* PROMPT
Find the line containing "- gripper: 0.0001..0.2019", then print it and each line after it through the end of the listing exactly, with no pictures.
[Start of Attachment]
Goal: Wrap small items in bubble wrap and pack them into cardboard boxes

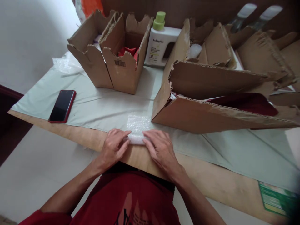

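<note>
A small piece of bubble wrap point(138, 124) lies at the table's near edge, its front part rolled or folded into a thick strip. My left hand point(115, 144) grips the left end of this strip, fingers on top and thumb along the near side. Gripping the right end in the same way is my right hand point(161, 146). The far part of the sheet stays flat on the pale green cloth point(103, 107). Whether something is wrapped inside the roll, I cannot tell.
A phone point(62, 106) in a red case lies left. Behind stand cardboard boxes point(124, 73) and a white bottle point(156, 47) with a green cap. A larger cardboard box point(201, 115) is close on the right. More bubble wrap point(67, 64) lies at back left.
</note>
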`<move>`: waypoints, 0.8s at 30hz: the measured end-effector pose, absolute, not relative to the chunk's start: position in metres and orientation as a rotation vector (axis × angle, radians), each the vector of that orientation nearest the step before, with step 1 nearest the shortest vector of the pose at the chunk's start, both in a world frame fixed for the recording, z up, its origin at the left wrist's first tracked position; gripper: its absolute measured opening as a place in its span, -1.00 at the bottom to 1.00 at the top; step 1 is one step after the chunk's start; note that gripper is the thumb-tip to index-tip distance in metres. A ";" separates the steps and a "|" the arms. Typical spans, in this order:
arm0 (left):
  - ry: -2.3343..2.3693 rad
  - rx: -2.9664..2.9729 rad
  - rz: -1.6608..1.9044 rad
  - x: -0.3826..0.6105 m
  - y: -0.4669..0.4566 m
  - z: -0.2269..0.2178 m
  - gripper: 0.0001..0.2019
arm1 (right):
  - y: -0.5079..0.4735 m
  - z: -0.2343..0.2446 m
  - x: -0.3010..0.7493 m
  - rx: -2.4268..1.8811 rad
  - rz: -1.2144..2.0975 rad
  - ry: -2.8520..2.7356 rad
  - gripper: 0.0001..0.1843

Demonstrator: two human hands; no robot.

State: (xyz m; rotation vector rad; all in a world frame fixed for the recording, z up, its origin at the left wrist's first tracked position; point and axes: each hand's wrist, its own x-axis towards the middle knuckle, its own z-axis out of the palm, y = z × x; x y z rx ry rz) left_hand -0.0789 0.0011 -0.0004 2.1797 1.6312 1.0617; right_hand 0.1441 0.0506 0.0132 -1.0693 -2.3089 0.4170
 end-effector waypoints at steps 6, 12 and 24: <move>1.854 2.210 0.993 -0.079 0.025 -0.016 -0.73 | 0.049 0.010 0.145 -1.023 0.111 -2.415 -0.76; 1.554 2.366 1.030 -0.081 0.009 -0.009 -0.58 | 0.056 -0.005 0.142 -1.006 0.250 -2.471 -0.77; 1.791 2.224 1.041 -0.086 0.035 -0.014 -0.73 | 0.060 0.006 0.133 -1.006 0.082 -2.529 -0.73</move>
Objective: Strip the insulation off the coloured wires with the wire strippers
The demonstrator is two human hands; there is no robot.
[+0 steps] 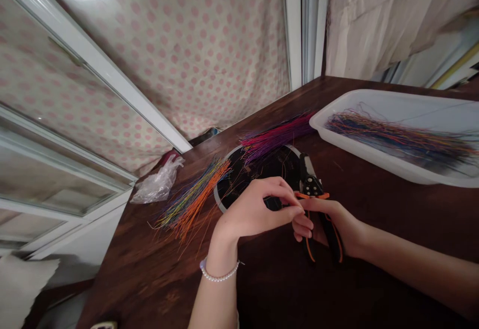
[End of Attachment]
* COMPLETED TASK
  - gripper: 0.0001..0.2019
arm1 (right):
  - y: -0.5079..0.4735 m
  - z: -0.2343..0.2446 m
  - x: -0.3010..0.7493 m
  - rx: -2.4268..1.8811 rad
  - rz: -1.2144..2.0975 rad
  - ry: -2.8520..2.7356 rad
  - gripper: 0.0001..0.1843

Demonstrator: two human hands; no robot.

State: (xyz m; rotation vector rad; all in a world frame fixed for the recording, z up, its origin at the left wrist's first tracked position; point and axes: each hand's wrist, its own x-axis towards the middle knuckle, its own z-axis out of the palm, y = z × x; x y z rx ry rz) left_hand -0.0789 0.0011 -0.0004 2.1797 1.6312 1.0617; right_hand 0.1441 0.0506 0.0132 -1.0693 -2.3089 0.4170
 end-effector waypoints at steps 6, 12 and 24: <move>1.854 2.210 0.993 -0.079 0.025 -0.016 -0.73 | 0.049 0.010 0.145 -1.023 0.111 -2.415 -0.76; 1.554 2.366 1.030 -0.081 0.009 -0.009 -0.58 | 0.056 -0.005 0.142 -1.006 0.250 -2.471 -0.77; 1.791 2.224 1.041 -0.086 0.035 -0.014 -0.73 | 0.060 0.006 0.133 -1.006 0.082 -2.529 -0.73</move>
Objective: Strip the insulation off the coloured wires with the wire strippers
The demonstrator is two human hands; there is no robot.
[+0 steps] 

This exercise requires nothing further.